TASK ITEM: Would you write out all of the data exactly as it appears below?

# # # # # # #

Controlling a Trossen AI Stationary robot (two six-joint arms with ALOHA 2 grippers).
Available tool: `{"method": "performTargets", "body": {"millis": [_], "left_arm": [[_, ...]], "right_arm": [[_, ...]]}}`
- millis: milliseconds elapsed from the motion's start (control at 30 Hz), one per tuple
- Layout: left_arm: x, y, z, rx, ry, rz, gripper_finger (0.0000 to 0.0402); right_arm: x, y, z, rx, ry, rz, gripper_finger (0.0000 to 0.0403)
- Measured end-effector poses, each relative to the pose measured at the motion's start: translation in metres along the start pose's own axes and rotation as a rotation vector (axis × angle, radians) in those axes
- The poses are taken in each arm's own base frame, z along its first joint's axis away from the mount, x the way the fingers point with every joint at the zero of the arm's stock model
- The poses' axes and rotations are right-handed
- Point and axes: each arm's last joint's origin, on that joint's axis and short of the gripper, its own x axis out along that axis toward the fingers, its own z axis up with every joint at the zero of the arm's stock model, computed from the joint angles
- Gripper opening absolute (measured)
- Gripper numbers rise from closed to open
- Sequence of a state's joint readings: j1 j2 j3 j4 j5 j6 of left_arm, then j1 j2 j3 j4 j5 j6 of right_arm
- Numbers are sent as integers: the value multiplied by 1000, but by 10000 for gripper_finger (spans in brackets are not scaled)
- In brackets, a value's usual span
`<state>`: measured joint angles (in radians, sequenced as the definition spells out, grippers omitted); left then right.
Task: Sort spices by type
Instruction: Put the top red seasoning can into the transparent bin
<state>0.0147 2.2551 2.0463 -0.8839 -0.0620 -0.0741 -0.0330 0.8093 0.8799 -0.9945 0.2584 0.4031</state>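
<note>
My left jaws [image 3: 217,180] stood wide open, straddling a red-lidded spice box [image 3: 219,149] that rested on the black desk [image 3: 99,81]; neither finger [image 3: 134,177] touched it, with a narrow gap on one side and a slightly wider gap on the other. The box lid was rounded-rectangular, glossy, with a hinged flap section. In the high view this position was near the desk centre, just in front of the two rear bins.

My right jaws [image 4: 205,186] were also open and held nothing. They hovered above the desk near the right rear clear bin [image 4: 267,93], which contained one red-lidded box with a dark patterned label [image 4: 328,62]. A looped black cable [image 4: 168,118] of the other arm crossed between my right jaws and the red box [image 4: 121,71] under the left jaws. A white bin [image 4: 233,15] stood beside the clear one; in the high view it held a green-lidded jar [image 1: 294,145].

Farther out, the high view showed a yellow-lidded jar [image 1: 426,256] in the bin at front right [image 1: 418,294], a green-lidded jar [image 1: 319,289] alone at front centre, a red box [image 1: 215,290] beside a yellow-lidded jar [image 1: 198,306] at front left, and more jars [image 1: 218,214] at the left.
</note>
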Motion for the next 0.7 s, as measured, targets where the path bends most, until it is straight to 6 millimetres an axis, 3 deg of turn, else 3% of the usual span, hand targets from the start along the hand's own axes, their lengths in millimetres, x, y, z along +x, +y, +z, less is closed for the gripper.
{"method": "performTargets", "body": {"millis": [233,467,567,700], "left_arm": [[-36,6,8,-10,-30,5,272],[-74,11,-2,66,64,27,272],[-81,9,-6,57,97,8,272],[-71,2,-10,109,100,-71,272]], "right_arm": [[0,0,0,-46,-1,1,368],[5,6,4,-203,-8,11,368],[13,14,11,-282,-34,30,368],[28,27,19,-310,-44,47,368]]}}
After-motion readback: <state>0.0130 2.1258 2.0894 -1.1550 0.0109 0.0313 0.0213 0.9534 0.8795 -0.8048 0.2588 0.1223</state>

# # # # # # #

TASK OUTPUT:
Controlling a Trossen AI Stationary robot (two six-joint arms with ALOHA 2 grippers).
Available tool: `{"method": "performTargets", "body": {"millis": [_], "left_arm": [[_, ...]], "right_arm": [[_, ...]]}}`
- millis: milliseconds elapsed from the motion's start (control at 30 Hz), one per tuple
- Layout: left_arm: x, y, z, rx, ry, rz, gripper_finger (0.0000 to 0.0402); right_arm: x, y, z, rx, ry, rz, gripper_finger (0.0000 to 0.0403)
- Measured end-effector poses, each relative to the pose measured at the motion's start: translation in metres along the start pose's own axes and rotation as a rotation vector (axis × angle, radians) in those axes
- The poses are taken in each arm's own base frame, z along its first joint's axis away from the mount, x the way the fingers point with every joint at the zero of the arm's stock model
- The poses' axes and rotations are right-handed
- Point and axes: each arm's last joint's origin, on that joint's axis and short of the gripper, its own x axis out along that axis toward the fingers, its own z axis up with every joint at the zero of the arm's stock model, computed from the joint angles
- Gripper opening absolute (measured)
- Gripper numbers rise from closed to open
- Sequence of a state's joint readings: j1 j2 j3 j4 j5 j6 of left_arm, then j1 j2 j3 j4 j5 j6 of right_arm
- Numbers are sent as integers: the value multiplied by 1000, but by 10000 for gripper_finger (spans in brackets are not scaled)
- In brackets, a value's usual span
`<state>`: measured joint angles (in radians, sequenced as the definition spells out, grippers omitted); left then right.
Task: Sort spices by type
Instruction: Put the top red seasoning can into the transparent bin
<state>0.0147 2.2551 2.0463 -0.8839 -0.0620 -0.0741 -0.0330 0.8093 0.8799 -0.9945 0.2584 0.4031</state>
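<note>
My left jaws [image 3: 217,180] stood wide open, straddling a red-lidded spice box [image 3: 219,149] that rested on the black desk [image 3: 99,81]; neither finger [image 3: 134,177] touched it, with a narrow gap on one side and a slightly wider gap on the other. The box lid was rounded-rectangular, glossy, with a hinged flap section. In the high view this position was near the desk centre, just in front of the two rear bins.

My right jaws [image 4: 205,186] were also open and held nothing. They hovered above the desk near the right rear clear bin [image 4: 267,93], which contained one red-lidded box with a dark patterned label [image 4: 328,62]. A looped black cable [image 4: 168,118] of the other arm crossed between my right jaws and the red box [image 4: 121,71] under the left jaws. A white bin [image 4: 233,15] stood beside the clear one; in the high view it held a green-lidded jar [image 1: 294,145].

Farther out, the high view showed a yellow-lidded jar [image 1: 426,256] in the bin at front right [image 1: 418,294], a green-lidded jar [image 1: 319,289] alone at front centre, a red box [image 1: 215,290] beside a yellow-lidded jar [image 1: 198,306] at front left, and more jars [image 1: 218,214] at the left.
</note>
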Motion for the next 0.7 s, as measured, targets where the path bends most, until it is straight to 6 millimetres an axis, 3 deg of turn, else 3% of the usual span, hand targets from the start along the hand's own axes, their lengths in millimetres, x, y, z along +x, +y, +z, less is closed for the gripper.
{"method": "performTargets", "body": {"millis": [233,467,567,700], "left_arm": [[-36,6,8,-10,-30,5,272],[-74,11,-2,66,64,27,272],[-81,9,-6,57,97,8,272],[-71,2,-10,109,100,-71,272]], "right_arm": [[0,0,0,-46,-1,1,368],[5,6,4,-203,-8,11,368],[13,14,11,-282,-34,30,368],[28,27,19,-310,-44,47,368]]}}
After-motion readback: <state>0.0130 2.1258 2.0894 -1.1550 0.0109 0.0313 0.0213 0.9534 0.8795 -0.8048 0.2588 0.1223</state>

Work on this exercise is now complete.